Updated by Nathan Angelacos almost 2 years ago
- File ncurses-http added
- File ncurses-local added
Updating with strace reports.
/etc/apk/repositories: http://dl-3.alpinelinux.org/alpine/v1.10/packages/main
- strace apk add ncurses 2>ncurses-http
- strace apk add packages/main/ncurses-5.7-r1.apk 2>ncurses-local
The one pulling the config from http has 3 segfaults.

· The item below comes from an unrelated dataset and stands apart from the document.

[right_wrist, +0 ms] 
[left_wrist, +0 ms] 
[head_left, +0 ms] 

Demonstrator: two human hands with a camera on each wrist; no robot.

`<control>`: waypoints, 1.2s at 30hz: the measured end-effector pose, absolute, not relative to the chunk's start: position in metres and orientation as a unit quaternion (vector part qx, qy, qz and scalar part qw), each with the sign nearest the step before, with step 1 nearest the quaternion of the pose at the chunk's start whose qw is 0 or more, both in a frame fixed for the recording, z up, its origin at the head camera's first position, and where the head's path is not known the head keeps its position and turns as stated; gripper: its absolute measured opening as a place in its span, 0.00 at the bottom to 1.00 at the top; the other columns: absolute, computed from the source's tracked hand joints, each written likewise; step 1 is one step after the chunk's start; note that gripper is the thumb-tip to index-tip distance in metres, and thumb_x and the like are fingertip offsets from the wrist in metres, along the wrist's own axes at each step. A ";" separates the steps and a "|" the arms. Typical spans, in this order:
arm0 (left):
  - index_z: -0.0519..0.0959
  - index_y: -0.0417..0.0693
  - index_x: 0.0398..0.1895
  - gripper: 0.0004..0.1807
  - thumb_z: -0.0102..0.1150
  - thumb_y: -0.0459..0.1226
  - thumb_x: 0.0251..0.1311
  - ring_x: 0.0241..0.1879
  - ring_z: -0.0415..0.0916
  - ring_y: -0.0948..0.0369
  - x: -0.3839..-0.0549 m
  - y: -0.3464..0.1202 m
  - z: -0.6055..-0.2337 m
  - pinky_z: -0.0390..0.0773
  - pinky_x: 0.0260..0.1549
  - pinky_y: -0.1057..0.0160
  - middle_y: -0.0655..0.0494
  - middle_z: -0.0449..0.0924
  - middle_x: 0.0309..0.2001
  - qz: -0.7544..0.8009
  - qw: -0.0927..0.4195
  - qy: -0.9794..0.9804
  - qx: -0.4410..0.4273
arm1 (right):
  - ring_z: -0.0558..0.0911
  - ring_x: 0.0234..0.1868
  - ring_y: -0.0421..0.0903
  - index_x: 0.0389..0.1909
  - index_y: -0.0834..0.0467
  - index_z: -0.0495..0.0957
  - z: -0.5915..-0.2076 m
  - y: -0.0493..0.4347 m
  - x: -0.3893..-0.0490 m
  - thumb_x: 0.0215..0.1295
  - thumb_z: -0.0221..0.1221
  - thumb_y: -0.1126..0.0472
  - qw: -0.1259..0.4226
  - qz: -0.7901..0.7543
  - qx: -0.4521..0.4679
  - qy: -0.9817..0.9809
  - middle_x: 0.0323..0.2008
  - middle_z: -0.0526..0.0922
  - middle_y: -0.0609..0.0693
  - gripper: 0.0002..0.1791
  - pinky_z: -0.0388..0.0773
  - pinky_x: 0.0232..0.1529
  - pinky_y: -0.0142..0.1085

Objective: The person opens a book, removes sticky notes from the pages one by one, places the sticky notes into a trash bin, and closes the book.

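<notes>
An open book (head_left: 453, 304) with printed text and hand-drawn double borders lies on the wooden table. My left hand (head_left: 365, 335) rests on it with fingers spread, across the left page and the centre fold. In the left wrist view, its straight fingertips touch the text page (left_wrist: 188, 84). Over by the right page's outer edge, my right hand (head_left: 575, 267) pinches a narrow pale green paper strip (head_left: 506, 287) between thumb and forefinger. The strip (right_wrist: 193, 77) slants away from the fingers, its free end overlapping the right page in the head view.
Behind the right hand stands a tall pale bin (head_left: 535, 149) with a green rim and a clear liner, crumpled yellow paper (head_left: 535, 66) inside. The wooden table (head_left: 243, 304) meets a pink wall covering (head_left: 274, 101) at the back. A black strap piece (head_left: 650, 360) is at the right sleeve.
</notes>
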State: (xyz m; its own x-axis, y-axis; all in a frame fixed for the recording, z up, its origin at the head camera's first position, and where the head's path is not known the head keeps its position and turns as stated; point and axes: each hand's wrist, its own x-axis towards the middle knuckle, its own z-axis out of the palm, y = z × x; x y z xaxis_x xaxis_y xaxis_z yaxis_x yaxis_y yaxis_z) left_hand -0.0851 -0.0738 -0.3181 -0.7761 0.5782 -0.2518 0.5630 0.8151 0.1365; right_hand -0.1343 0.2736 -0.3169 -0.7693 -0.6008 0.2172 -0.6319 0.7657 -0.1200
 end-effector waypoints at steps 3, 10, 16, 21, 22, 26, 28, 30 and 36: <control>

That's probably not a good thing
Updated by Natanael Copa almost 2 years ago
- Assignee changed from Natanael Copa to Timo Teräs
Updated by Timo Teräs almost 2 years ago
Nathan Angelacos wrote:
- strace apk add ncurses 2>ncurses-http
- strace apk add packages/main/ncurses-5.7-r1.apk 2>ncurses-local
The one pulling the config from http has 3 segfaults. That's probably not a good thing
It's the way the padlock sha1/sha256 acceleration works. Nano has better stuff in it though. I should update the openssl padlock patch to support nano in better way. Local repositories work because then everything is mmaped and the sha stuff works differently.
Updated by Timo Teräs almost 2 years ago
- Status changed from Feedback to Assigned
- % Done changed from 0 to 90
I've been able to reproduce and fix the issue. I just need to polish the openssl patches until pushing them. I expect this to happen tomorrow.
Updated by Nathan Angelacos almost 2 years ago
- Status changed from Assigned to Closed
The patches fix the problem. Thanks!